# Your assignment:
Only a number is wanted: how many lines in the listing contain the word "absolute"?

# Source material:

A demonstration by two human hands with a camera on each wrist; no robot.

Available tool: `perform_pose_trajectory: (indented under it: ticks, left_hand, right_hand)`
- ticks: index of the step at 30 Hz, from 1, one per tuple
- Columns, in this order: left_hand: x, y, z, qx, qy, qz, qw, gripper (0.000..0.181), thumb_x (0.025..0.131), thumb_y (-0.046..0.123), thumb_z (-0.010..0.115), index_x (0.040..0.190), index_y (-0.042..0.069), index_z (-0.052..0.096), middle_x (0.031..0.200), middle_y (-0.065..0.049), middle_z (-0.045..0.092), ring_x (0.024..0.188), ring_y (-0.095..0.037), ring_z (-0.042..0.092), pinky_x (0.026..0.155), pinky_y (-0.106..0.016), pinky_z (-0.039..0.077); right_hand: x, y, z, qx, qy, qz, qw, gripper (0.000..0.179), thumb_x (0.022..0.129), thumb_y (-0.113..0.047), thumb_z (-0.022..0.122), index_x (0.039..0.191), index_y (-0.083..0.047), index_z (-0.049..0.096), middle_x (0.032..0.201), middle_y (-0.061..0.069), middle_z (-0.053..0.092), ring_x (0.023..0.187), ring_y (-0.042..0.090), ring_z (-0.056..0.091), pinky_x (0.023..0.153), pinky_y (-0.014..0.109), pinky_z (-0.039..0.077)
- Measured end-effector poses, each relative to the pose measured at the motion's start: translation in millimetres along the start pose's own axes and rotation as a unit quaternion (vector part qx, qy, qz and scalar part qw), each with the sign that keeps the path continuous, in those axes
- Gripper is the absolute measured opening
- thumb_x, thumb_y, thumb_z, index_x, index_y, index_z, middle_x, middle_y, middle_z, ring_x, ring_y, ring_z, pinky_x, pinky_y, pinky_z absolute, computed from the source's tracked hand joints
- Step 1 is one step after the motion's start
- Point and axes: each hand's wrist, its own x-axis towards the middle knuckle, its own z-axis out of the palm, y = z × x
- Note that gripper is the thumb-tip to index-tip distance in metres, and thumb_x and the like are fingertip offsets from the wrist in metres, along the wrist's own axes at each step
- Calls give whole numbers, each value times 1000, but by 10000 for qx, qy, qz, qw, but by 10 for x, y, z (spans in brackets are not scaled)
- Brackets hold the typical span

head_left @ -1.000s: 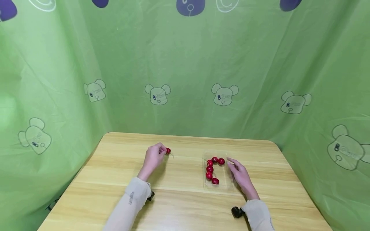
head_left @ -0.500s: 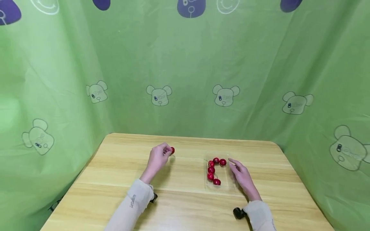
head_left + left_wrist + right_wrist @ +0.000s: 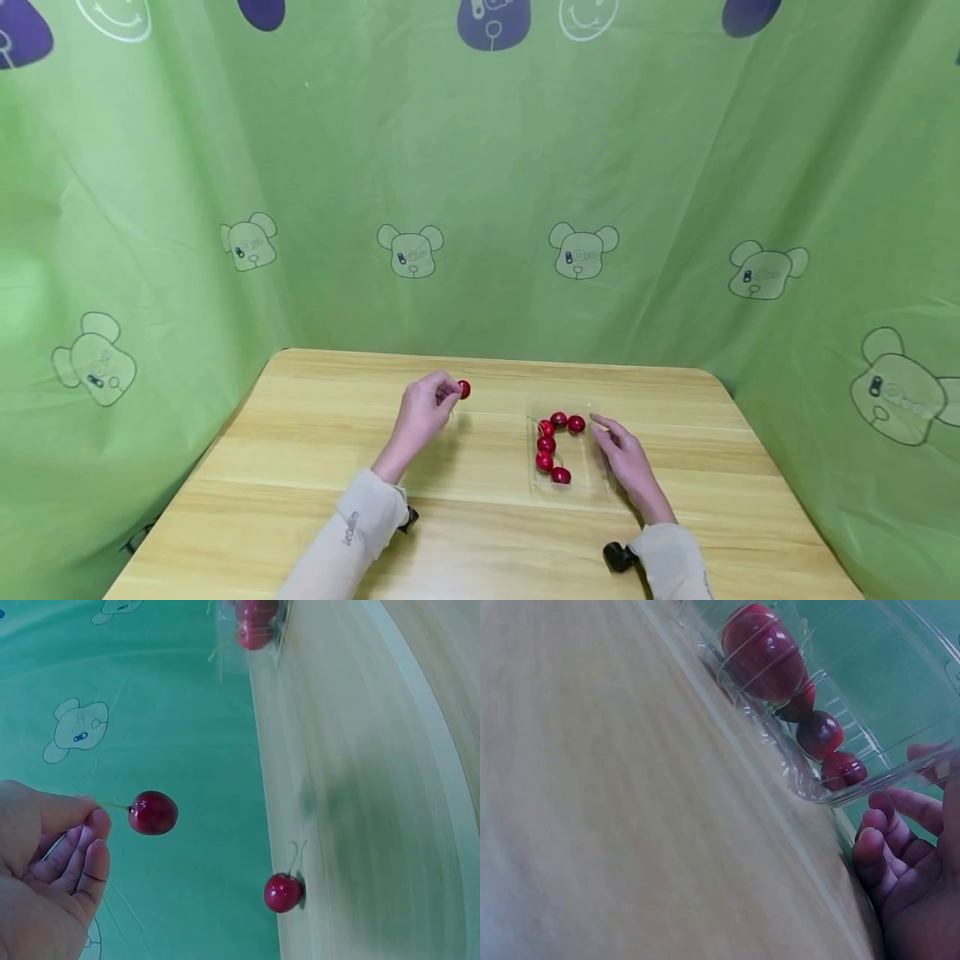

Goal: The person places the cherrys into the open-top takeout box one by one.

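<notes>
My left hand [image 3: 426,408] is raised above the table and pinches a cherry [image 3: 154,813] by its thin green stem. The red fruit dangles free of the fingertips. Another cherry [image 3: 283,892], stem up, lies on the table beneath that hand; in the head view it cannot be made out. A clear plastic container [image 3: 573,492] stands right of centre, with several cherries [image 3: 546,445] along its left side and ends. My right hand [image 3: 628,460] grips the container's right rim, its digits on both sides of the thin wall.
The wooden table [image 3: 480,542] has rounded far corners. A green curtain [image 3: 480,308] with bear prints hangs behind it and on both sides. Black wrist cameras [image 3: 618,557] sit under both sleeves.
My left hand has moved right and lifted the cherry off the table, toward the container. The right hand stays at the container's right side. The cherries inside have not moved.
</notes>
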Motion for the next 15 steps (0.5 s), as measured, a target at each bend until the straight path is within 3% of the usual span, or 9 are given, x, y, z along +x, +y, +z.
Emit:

# Your response:
2